No dia anterior, o secretário do Tesouro dos EUA, Scott Bessent, escreveu em um artigo no Financial Times que os EUA estão implementando “a maior ofensiva financeira já organizada contra um adversário”, descrevendo a ação como um “Dia D econômico”.
Bessent se prepara para oferecer mais detalhes sobre as novas sanções americanas contra o regime iraniano. Em suas declarações no X, ele afirmou que as medidas foram adotadas após os EUA “desmantelarem as capacidades militares do Irã, destruírem praticamente 100% de suas fábricas militares e enterraram seu programa nuclear”.
Em resposta, o vice-chanceler iraniano Kazem Gharibabadi refutou essas alegações, chamando-as de “narrativa sem fundamento”. Ele indagou se a necessidade de mobilização de “todas as instituições e poderes” de Washington significava uma vitória ou um reconhecimento da derrota dos Estados Unidos.
O Ministério das Relações Exteriores do Irã também fez um alerta a outros países, recomendando que se abstivessem de apoiar a campanha econômica dos EUA. O porta-voz Esmail Baghaei expressou que “advertências suficientes foram feitas”, ressaltando que qualquer cumplicidade com as ações agressivas dos EUA contra o Irã acarretaria consequências.
No domingo (23), Mohsen Rezai, chefe do Conselho Supremo de Segurança Nacional do Irã, avisou que qualquer nação que se alinhasse com a guerra econômica promovida por Washington seria considerada “inimiga”.
Na semana passada, Donald Trump anunciou o aumento da pressão econômica sobre o Irã “em uma escala sem precedentes”, encorajando outros países, incluindo a China, a se unirem aos esforços para isolar ainda mais a economia iraniana.
O Irã tem enfrentado sanções impostas pelos EUA e pela comunidade internacional desde a Revolução Islâmica de 1979.
Nesta segunda-feira, Teerã divulgou que 45 petroleiros foram incluídos em uma lista de embarcações proibidas de atravessar o estreito de Hormuz, por violarem suas normas.
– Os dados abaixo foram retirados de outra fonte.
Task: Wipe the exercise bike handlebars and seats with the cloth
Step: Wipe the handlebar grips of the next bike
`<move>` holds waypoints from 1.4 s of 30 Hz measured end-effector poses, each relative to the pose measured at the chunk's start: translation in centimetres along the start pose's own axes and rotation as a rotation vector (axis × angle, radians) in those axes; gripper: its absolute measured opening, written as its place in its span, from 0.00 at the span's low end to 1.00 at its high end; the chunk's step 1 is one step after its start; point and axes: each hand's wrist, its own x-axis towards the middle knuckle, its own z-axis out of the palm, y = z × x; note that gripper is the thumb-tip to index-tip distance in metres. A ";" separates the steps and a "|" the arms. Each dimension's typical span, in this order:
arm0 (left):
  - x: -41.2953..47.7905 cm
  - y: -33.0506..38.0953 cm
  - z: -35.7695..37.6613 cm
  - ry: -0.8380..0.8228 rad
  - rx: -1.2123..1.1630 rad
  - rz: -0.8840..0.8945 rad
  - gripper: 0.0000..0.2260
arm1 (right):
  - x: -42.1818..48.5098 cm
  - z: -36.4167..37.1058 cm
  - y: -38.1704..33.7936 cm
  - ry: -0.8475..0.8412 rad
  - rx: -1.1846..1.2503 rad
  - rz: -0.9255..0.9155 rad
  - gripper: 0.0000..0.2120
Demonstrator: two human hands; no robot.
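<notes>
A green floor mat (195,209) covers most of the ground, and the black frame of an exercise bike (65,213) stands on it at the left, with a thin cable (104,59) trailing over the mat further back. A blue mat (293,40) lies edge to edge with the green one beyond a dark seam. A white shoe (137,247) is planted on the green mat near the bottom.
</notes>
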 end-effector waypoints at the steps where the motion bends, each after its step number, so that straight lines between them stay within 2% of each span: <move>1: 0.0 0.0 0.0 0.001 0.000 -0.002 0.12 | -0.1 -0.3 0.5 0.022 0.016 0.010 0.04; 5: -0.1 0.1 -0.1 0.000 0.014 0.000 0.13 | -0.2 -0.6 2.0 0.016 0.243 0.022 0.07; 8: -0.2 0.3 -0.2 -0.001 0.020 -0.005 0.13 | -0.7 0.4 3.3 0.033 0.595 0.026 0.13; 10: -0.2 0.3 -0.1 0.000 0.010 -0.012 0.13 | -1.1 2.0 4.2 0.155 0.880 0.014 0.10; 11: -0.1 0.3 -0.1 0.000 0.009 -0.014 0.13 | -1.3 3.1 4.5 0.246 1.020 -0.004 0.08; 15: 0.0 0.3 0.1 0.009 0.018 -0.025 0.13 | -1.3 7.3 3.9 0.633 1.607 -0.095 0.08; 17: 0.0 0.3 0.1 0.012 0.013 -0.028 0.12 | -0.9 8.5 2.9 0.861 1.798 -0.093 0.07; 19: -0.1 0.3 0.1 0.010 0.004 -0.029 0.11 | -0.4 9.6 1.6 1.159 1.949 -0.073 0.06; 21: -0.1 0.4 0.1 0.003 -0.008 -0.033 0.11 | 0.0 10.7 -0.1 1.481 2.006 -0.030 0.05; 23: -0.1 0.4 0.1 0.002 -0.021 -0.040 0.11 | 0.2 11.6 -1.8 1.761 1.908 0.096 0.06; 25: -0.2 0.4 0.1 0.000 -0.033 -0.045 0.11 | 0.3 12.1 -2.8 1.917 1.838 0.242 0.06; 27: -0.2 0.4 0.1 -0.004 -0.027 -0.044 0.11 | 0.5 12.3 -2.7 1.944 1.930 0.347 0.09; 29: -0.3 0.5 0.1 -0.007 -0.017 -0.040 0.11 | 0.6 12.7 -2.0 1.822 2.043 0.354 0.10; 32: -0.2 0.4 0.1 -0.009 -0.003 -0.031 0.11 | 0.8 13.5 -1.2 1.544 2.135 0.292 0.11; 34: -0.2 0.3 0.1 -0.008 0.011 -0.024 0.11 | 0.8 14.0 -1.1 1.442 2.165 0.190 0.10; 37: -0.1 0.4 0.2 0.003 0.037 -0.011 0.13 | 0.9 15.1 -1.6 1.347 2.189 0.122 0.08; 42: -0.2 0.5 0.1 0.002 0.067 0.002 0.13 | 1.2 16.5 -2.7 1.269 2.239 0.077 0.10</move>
A administração iraniana declarou que tomará medidas contra navios que realizarem transferências de cargas para ou a partir dessas embarcações, aumentando as tensões na área marítima.
Os navios mencionados podem enfrentar multas, detenções e apreensões de cargas, de acordo com um comunicado feito pela Autoridade do Estreito do Golfo Pérsico no X. Este aviso ocorreu pouco depois de os EUA ameaçarem o Irã com “as sanções mais severas da história”. Teerã, por sua vez, afirmou que qualquer nova ameaça recebida dos EUA resultaria em uma resposta “devastadora”.
A lista de petroleiros inclui superpetroleiros e navios de transporte de gás natural liquefeito, além de embarcações que operam com derivados de petróleo. Entre os navios citados estão embarcações da ADNOC Logistics and Shipping, dos Emirados Árabes Unidos, da Navig8 Tankers, subsidiária da ADNOC, e da Bahri, companhia nacional da Arábia Saudita.
O Irã ainda anunciou que navios envolvidos em transferências de cargas de barco para barco junto aos petroleiros listados poderão ser adicionados a essa relação.
As regras exatas que teriam sido violadas não foram especificadas na publicação. No entanto, em ocasiões anteriores, Teerã já havia mencionado que armadores precisariam de autorização para transitar pelo estreito e que taxas de serviço e segurança deveriam ser pagas.
A Autoridade do Estreito do Golfo Pérsico orientou os proprietários de carga a verificar uma lista atualizada de embarcações consideradas irregulares e informou que, para que os navios sejam removidos da lista, será necessário apresentar um pedido às autoridades marítimas iranianas.
A reabertura do estreito é prioridade para os EUA, mas Teerã insistiu que ele permanecerá fechado até que Washington suspenda o bloqueio naval aos portos iranianos, elimine as sanções sobre o petróleo e descongele os ativos iranianos no exterior.